▶ [What the task requires]: Keep every word of the listing and drop the images when you write it out.

### Information supplied

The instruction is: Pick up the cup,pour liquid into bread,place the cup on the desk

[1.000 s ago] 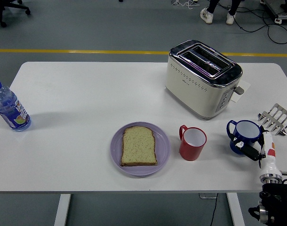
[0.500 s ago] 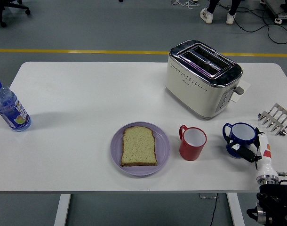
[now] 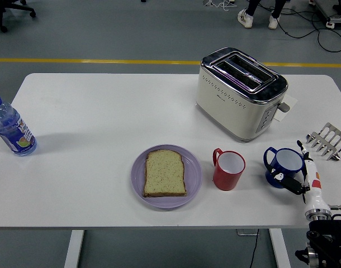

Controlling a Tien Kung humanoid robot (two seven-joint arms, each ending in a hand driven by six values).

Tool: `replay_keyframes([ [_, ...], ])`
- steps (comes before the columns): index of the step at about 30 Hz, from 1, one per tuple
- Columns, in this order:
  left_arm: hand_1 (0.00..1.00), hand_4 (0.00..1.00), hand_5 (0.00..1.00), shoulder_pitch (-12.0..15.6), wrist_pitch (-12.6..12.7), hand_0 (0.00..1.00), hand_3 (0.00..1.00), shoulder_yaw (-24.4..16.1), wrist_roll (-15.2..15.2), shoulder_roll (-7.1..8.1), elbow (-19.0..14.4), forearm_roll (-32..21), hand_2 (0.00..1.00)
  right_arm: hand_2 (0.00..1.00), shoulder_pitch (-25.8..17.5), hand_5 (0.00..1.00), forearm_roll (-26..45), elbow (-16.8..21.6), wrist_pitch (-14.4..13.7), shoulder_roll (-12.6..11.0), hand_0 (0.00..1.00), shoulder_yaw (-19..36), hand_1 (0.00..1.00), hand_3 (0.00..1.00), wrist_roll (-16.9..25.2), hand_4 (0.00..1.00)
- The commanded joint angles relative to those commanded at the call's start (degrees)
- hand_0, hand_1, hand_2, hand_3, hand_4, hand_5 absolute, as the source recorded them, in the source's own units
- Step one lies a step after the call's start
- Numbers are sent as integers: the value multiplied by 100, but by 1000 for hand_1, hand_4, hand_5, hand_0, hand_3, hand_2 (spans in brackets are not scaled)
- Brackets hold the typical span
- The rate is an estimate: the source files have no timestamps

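Evidently little of the task was finished at this moment, judging by how things lay.

Robot hand: the right robot hand (image 3: 301, 180) reached in from the lower right corner, its fingers against the right side of the blue cup (image 3: 283, 166); a dark fingertip touched the cup's lower wall, but whether the fingers were closed around it or only resting there could not be told.

Left arm: not in view.

Blue cup: it stood upright on the table (image 3: 103, 111), near the right edge, handle to the left, well apart from the bread.

Red cup: a red cup (image 3: 228, 168) stood upright between the plate and the blue cup, untouched.

Bread: one slice (image 3: 165, 173) lay flat on a purple plate (image 3: 193, 173) near the table's front edge, and looked dry.

Other things: a cream toaster (image 3: 240, 93) behind the cups, a metal rack (image 3: 328, 140) at the far right, a water bottle (image 3: 11, 127) at the left edge.

Progress: the grasp seemed to be under way at best; the lift, the pour over the bread and the setting down all appeared left to do.
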Motion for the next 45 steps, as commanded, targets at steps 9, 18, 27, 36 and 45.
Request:
replay_keyframes([
  [9, 645, 320, 837, -16, 1, 636, 551, -15, -2, 0, -2, 18, 655, 998, -285, 77, -395, 566, 46, -86, 968, 468, 856, 998, -50, 956],
  [18, 645, 320, 836, -12, 0, 636, 551, -16, 0, 6, 2, 21, 655, 994, -594, 82, -1016, 1814, -98, -289, 967, 1196, 856, 998, -252, 953],
  [27, 646, 320, 839, 33, -1, 636, 550, 31, 1, 5, 8, 8, 655, 962, -747, 112, -1310, 2897, -162, -365, 958, 1648, 846, 998, -454, 943],
  [36, 646, 321, 838, 65, 0, 636, 550, 84, 0, 4, 10, 2, 655, 883, -776, 203, -273, 3525, 268, -300, 887, 2218, 791, 886, -474, 835],
  [45, 646, 320, 839, 93, -1, 637, 550, 132, 2, 4, 12, -7, 655, 656, -902, 314, 1878, 3753, 1421, -195, 708, 2850, 623, 636, -851, 695],
])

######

▶ [Response to the exercise]:
The instruction is: Pick up the cup,pour liquid into bread,place the cup on the desk

[1.000 s ago] 
[0.500 s ago] 
[now] 

Controlling a Tien Kung humanoid robot (two seven-joint arms, each ending in a hand driven by six values).

Tool: `replay_keyframes([ [_, ...], ])`
- steps (comes before the columns): index of the step at about 30 Hz, from 1, one per tuple
- Columns, in this order:
  left_arm: hand_1 (0.00..1.00), hand_4 (0.00..1.00), hand_5 (0.00..1.00), shoulder_pitch (-12.0..15.6), wrist_pitch (-12.6..12.7), hand_0 (0.00..1.00), hand_3 (0.00..1.00), shoulder_yaw (-24.4..16.1), wrist_roll (-15.2..15.2), shoulder_roll (-7.1..8.1), elbow (-19.0..14.4), forearm_roll (-32..21), hand_2 (0.00..1.00)
  right_arm: hand_2 (0.00..1.00), shoulder_pitch (-25.8..17.5), hand_5 (0.00..1.00), forearm_roll (-26..45), elbow (-16.8..21.6), wrist_pitch (-14.4..13.7), shoulder_roll (-12.6..11.0), hand_0 (0.00..1.00), shoulder_yaw (-19..36), hand_1 (0.00..1.00), hand_3 (0.00..1.00), wrist_roll (-16.9..25.2), hand_4 (0.00..1.00)
- The commanded joint angles relative to those commanded at the call's start (degrees)
- hand_0, hand_1, hand_2, hand_3, hand_4, hand_5 absolute, as the source recorded them, in the source's own units
- Step one lies a step after the call's start
- Numbers are sent as integers: the value multiplied by 100, but by 1000 for hand_1, hand_4, hand_5, hand_0, hand_3, hand_2 (spans in brackets are not scaled)
- Brackets hold the typical span
- The rate is an estimate: the source files have no timestamps

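Evidently little of the task was finished at this moment, judging by how things lay.

Robot hand: the right robot hand (image 3: 301, 180) reached in from the lower right corner, its fingers against the right side of the blue cup (image 3: 283, 166); a dark fingertip touched the cup's lower wall, but whether the fingers were closed around it or only resting there could not be told.

Left arm: not in view.

Blue cup: it stood upright on the table (image 3: 103, 111), near the right edge, handle to the left, well apart from the bread.

Red cup: a red cup (image 3: 228, 168) stood upright between the plate and the blue cup, untouched.

Bread: one slice (image 3: 165, 173) lay flat on a purple plate (image 3: 193, 173) near the table's front edge, and looked dry.

Other things: a cream toaster (image 3: 240, 93) behind the cups, a metal rack (image 3: 328, 140) at the far right, a water bottle (image 3: 11, 127) at the left edge.

Progress: the grasp seemed to be under way at best; the lift, the pour over the bread and the setting down all appeared left to do.
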Motion for the next 45 steps, as commanded, targets at steps 9, 18, 27, 36 and 45.
Request:
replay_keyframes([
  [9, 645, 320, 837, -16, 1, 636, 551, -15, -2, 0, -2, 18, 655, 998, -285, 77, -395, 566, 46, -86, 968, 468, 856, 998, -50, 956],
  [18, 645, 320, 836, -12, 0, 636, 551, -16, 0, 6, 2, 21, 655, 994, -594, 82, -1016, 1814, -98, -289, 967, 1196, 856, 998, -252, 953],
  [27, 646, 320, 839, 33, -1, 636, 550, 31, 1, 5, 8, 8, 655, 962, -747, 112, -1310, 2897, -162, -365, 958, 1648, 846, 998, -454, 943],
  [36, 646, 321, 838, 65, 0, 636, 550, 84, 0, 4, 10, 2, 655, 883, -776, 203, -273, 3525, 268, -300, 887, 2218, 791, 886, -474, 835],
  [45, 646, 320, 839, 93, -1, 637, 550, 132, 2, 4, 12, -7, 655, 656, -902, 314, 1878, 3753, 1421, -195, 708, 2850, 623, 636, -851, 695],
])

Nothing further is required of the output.